A Rainbow in Paradise (9 page)

Read A Rainbow in Paradise Online

Authors: Susan Aylworth

Tags: #romance, #interracial romance, #love story, #clean romance, #native american culture, #debbie macomber, #wholesome romance

"Ooh." Eden winced, fully caught up in the
tale. "I can imagine how those troops felt, marching into
this."

"Apparently they started with a great deal of
confidence," Logan continued. "They had a Zuni guide who showed
them a path that led down from the battlements up there..." He
pointed. "...to the valley floor, somewhere over there." He
indicated a slight break in the wall. "They came in from the top,
hoping to break up the People and scatter them in both
directions."

"And did it work?" Eden asked.

"They planned to reach the canyon floor early
in the afternoon, and then sweep all the way to Chinle before
nightfall, but it took the soldiers so long to negotiate the
hazardous footpath down the canyon side, that they had to set up
camp in a cornfield here at the bottom almost as soon as they got
here."

He grinned, his eyes twinkling. "It's said
that as they were setting up camp, they watched a Navajo signal
fire begin to burn on the escarpments above them, then another, and
another. By the time it was dark, the cliffs were alive with
hundreds of signal fires. The next morning, the troops were up at
first light, packing up the whole camp and hightailing it back to
Forth Defiance as fast as they could go."

Eden was enthralled by both the story and
Logan's knowledge in telling it. But she knew the ultimate end of
the tale had not been happy for Logan's people. "How long did the
wars go on?"

"Pretty much forever," he said casually,
then, to show her he wasn't being flippant, he added, "As the Dineh
tell it, they'd been at war first with the Spanish, then with New
Mexican irregulars and slave traders for a good two hundred or two
hundred fifty years before the American military got involved."

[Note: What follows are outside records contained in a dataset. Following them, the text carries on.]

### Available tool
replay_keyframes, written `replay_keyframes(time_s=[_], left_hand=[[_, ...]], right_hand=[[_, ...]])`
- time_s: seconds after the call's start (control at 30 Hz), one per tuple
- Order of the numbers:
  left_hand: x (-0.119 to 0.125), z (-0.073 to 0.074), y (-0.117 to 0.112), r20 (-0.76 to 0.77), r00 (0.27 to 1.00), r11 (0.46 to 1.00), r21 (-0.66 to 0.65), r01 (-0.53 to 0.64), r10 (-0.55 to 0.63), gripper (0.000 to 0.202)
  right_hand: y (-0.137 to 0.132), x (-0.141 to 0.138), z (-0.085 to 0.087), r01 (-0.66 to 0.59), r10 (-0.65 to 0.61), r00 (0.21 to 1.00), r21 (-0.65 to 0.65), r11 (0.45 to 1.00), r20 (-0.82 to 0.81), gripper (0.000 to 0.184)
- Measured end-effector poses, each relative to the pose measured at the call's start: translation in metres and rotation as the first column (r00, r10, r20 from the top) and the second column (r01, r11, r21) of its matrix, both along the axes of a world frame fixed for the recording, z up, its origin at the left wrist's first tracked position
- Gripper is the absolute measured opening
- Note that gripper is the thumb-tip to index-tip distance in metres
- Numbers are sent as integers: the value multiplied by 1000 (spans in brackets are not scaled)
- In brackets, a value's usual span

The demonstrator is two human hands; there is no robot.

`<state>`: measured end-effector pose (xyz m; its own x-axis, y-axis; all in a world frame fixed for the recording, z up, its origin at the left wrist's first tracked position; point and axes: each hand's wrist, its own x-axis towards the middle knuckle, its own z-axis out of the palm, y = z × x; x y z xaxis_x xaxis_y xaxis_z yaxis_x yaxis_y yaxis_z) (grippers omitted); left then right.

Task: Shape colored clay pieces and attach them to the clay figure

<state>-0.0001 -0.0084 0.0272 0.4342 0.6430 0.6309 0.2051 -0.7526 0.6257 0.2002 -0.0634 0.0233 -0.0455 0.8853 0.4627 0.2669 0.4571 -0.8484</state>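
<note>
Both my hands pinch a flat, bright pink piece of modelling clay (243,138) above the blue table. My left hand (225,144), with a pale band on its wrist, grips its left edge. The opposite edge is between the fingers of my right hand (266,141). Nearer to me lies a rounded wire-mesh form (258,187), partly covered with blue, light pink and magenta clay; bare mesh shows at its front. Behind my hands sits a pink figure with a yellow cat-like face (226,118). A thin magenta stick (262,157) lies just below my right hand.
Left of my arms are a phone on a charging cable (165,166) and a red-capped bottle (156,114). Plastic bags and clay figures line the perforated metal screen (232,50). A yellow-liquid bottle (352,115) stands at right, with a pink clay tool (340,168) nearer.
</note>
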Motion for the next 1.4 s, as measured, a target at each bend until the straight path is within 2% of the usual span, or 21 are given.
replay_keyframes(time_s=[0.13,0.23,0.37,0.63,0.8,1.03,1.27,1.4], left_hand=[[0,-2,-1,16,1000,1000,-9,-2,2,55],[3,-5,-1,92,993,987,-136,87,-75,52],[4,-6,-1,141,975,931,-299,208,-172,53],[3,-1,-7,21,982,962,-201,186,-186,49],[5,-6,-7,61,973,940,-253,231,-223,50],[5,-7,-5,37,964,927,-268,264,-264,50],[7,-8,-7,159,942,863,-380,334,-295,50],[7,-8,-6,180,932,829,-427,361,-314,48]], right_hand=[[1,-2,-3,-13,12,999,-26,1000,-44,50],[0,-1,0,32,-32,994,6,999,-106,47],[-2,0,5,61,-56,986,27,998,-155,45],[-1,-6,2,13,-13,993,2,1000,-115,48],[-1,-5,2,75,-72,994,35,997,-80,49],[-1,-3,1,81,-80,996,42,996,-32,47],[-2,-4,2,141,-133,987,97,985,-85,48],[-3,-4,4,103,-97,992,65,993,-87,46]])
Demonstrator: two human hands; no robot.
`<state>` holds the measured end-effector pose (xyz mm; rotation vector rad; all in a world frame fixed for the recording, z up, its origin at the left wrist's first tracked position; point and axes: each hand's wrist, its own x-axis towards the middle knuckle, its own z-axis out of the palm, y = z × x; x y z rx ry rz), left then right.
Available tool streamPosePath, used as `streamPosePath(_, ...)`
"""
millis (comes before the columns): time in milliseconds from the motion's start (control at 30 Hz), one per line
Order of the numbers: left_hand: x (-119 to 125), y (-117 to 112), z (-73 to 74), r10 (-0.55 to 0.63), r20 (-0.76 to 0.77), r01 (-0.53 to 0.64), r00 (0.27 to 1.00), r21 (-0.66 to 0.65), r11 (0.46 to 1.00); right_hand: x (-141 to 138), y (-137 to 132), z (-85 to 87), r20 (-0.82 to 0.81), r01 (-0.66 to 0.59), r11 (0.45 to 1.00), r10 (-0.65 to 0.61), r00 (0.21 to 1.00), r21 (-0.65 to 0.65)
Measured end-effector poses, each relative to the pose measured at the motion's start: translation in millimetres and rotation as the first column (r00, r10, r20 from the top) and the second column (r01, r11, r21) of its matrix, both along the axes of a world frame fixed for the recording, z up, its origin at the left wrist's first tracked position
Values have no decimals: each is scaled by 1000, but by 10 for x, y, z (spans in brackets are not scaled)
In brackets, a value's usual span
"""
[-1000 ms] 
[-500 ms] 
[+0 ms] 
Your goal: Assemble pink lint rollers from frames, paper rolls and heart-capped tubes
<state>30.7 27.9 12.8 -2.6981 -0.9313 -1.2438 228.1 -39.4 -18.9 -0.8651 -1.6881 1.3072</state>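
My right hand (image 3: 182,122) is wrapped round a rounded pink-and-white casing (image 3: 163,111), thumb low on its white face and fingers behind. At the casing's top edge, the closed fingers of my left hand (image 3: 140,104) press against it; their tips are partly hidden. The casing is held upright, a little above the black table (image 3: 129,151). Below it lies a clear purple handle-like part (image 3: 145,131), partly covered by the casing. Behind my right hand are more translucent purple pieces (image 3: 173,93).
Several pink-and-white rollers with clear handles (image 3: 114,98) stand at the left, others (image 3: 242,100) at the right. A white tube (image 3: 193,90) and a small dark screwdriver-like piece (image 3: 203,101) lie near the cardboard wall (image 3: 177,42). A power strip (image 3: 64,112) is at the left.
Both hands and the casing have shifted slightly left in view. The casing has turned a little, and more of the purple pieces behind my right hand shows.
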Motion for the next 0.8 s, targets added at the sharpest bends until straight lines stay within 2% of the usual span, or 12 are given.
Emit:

Eden felt overwhelmed by such numbers. "Two
hundred fifty years?"

"Um-hm."

"That's a long time to fight."

“For the People, it soon ceased to be a war
and became a way of life. Many generations lived and died without
ever knowing a period of more than a few short years one could call
peace." He spoke for a while longer about the tragic events.

Eden had never heard any of these facts in
her basic history classes. "I had no idea."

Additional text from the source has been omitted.